The Investigator plans to perform a prospective, randomized, single blinded, study that will compare patients treated with IV lacosamide to those treated with Phenytoin in the Intensive Care Unit (ICU) setting. The investigator will also evaluate the rate of clinically evident and sub-clinical seizures, and to compare long-term outcomes between patients treated with lacosamide and those treated with Phenytoin.
Study Type
INTERVENTIONAL
Allocation
RANDOMIZED
Purpose
TREATMENT
Masking
SINGLE
Enrollment
3
Comparison of patients treated with IV lacosamide to those treated with phenytoin in the intensive care unit setting. The lacosamide group will receive a loading dose of 400 mg IV, and on maintenance dose of up to 400 mg every 12 hours.

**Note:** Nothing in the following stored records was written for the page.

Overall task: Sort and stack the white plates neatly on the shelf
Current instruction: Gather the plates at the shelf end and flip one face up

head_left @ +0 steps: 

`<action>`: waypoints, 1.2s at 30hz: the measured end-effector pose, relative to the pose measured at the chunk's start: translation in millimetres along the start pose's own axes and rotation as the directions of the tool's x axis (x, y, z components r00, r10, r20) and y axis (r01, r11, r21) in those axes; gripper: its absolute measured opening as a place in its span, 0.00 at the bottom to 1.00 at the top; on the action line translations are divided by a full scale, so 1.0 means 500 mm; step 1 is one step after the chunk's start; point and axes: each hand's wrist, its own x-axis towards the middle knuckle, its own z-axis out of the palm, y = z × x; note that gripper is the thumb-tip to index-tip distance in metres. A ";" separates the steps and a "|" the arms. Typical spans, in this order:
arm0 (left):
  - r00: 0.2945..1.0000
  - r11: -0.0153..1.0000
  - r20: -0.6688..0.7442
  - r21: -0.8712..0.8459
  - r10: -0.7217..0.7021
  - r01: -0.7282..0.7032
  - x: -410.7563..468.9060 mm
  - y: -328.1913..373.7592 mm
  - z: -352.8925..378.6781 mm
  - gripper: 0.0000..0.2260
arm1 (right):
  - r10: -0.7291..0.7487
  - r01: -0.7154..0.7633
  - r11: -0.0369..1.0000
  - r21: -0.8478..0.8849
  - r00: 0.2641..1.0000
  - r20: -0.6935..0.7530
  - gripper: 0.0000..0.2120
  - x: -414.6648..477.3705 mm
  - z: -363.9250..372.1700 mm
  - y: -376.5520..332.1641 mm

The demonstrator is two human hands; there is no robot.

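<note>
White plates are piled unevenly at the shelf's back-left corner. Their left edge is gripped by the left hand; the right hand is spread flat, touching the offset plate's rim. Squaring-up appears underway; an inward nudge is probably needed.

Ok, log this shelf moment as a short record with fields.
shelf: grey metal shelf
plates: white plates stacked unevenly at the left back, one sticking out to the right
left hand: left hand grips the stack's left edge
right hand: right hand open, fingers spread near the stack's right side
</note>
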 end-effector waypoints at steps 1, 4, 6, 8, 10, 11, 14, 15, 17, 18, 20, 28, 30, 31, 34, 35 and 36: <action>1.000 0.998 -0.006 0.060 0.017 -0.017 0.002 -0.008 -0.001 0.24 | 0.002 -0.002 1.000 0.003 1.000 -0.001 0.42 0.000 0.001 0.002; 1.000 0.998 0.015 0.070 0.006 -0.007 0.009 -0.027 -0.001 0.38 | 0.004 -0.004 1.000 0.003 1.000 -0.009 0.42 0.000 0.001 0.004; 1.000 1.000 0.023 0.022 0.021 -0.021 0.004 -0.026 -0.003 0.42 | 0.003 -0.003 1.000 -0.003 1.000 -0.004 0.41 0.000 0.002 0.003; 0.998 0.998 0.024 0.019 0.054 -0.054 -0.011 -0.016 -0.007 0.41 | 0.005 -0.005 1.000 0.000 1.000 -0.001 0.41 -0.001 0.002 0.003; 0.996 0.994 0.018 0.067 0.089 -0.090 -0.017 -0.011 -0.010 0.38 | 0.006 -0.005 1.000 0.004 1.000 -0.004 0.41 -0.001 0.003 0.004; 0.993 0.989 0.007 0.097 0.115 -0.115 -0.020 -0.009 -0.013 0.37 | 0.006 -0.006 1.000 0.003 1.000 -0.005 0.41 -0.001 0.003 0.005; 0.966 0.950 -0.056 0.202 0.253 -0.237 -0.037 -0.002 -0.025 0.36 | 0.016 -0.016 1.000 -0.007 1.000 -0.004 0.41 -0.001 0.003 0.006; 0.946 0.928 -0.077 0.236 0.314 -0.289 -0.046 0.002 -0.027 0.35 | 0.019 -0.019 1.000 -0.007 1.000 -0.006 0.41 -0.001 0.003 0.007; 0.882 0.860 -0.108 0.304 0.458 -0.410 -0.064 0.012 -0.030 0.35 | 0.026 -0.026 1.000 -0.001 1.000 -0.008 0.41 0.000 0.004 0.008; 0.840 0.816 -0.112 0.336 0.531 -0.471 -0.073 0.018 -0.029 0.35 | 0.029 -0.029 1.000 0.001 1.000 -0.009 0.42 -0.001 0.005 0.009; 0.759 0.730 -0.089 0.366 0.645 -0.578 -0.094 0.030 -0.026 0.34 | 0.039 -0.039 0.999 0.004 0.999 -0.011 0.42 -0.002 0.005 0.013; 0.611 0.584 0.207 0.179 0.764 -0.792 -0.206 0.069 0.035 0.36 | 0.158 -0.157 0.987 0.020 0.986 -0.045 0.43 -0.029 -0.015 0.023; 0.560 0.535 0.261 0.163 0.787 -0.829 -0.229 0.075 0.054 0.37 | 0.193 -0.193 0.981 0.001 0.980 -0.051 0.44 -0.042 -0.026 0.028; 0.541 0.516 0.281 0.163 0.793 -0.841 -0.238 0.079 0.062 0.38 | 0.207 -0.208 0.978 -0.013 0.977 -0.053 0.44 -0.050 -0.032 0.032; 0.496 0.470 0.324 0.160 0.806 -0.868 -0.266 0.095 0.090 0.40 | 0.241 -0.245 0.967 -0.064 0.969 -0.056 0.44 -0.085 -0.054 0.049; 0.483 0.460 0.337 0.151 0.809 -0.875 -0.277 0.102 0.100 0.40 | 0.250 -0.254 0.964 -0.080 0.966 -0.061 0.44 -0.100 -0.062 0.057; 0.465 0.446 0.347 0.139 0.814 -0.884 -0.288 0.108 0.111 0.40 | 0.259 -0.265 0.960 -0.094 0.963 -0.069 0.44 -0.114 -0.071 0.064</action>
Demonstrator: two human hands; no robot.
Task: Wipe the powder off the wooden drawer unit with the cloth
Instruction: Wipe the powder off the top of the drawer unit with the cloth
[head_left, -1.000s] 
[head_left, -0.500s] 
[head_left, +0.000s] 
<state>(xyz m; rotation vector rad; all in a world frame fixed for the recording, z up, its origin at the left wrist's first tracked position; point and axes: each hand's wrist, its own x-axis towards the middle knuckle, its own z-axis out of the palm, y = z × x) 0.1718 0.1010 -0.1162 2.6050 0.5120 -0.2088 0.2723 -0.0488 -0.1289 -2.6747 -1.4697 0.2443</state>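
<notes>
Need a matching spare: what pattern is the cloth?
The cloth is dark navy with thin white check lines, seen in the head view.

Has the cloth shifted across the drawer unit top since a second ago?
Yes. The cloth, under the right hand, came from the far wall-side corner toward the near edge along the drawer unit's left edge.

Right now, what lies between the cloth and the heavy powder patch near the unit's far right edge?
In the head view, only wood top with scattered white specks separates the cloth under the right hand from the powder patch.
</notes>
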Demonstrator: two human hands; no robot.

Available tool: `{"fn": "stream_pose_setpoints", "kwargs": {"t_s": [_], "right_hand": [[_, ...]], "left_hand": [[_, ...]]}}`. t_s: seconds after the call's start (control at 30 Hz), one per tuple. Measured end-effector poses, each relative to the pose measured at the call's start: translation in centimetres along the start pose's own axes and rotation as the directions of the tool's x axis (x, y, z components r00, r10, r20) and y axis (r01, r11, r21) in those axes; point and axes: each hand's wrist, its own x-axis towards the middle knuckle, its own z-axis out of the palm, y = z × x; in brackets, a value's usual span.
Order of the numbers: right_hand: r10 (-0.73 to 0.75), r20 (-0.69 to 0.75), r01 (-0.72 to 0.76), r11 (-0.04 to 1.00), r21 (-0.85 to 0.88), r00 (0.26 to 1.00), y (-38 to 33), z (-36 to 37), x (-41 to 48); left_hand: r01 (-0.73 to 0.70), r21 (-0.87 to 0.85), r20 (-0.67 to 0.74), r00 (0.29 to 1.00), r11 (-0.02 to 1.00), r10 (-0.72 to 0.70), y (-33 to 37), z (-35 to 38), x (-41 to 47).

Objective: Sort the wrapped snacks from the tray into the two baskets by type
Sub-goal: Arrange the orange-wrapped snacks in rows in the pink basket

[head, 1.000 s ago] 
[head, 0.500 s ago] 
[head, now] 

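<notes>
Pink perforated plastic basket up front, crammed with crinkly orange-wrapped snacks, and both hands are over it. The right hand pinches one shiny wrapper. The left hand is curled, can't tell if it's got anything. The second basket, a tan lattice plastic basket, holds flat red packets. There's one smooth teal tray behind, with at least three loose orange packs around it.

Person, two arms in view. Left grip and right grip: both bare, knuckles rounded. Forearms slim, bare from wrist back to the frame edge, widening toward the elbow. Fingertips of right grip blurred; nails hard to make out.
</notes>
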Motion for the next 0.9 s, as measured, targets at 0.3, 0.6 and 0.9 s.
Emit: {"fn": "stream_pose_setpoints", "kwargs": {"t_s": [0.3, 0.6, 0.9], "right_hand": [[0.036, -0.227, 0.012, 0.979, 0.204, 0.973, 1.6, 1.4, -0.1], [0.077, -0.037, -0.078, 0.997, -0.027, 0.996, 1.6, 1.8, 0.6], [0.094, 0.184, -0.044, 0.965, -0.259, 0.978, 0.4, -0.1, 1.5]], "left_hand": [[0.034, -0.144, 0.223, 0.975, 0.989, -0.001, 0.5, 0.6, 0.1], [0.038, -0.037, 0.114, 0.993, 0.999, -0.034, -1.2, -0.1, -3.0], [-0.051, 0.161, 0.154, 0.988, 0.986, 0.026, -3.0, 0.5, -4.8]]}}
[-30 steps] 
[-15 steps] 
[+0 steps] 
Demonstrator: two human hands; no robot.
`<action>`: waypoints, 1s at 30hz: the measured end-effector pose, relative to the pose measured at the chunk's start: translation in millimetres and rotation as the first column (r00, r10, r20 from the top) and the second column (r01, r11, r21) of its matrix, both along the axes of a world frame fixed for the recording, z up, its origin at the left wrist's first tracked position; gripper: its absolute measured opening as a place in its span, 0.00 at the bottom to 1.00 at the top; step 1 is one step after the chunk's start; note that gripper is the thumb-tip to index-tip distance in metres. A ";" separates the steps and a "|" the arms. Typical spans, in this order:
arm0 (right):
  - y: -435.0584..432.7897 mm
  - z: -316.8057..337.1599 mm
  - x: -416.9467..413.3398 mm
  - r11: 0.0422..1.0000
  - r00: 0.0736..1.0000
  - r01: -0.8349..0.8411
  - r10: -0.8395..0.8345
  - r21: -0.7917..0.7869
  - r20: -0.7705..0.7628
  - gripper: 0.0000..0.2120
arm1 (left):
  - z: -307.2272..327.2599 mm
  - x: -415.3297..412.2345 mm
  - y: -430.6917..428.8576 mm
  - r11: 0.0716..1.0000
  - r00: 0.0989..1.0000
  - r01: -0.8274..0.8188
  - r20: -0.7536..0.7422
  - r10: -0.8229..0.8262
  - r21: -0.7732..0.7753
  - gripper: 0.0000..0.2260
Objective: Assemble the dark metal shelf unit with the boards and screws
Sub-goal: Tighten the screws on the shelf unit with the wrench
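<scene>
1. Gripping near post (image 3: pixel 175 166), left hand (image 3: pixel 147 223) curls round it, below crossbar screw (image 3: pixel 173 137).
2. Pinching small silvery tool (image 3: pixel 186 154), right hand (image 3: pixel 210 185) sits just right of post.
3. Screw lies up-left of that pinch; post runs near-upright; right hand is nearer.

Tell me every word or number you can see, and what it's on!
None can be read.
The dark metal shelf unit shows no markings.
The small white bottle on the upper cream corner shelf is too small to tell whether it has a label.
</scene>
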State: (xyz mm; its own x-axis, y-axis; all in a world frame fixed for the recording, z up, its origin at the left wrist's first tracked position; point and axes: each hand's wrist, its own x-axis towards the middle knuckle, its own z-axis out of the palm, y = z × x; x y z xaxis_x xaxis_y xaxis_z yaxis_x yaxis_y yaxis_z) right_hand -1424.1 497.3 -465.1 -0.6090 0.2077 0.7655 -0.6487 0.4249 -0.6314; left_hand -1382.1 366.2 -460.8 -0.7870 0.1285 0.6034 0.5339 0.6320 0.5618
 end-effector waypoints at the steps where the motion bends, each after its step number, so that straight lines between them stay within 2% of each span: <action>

the phenytoin group will receive a loading dose of 20 mg/K IV, maximum of 2000 mg, given over 60 min. and will be started on a maintenance dose of 5 mg/K/day.
University Hospital
London, Ontario, Canada
Incidence of Clinical Adverse Events
Safety: the primary outcome measure will be the incidence of clinical adverse events. Patients will be evaluated daily during the hospital stay for seizures, fever, neurological changes, cardiovascular, hematologic and dermatologic abnormalities, liver failure, renal failure, and death. Each adverse event will be classified by the principal investigator as attributable or possibly attributable to the study drug versus other events. Serious adverse events for these to study will be defined as those that result in death, prolonged hospitalization, life threatening events, persistent or significant disability, or an important medical event that may not be immediately life threatening or result in death but based upon appropriate medical judgment may jeopardize the participant, or may require medical or surgical intervention to prevent one of the other outcomes listed.
Time frame: 6 months
Efficacy
Efficacy: the secondary endpoints will be seizure frequency and long-term outcomes (measure by disability scales). All patients will be monitored on continuous EEG for 72 hours or until a week and following commands. Since over 50% of initial seizure activity in these patients are usually subclinical as reported in the finished studies, and about 90% of the seizures happen within the first two days of admission to the ICU, the investigator would stop EEG recordings once patient awake, or by 72 hours after admission if there were no seizures.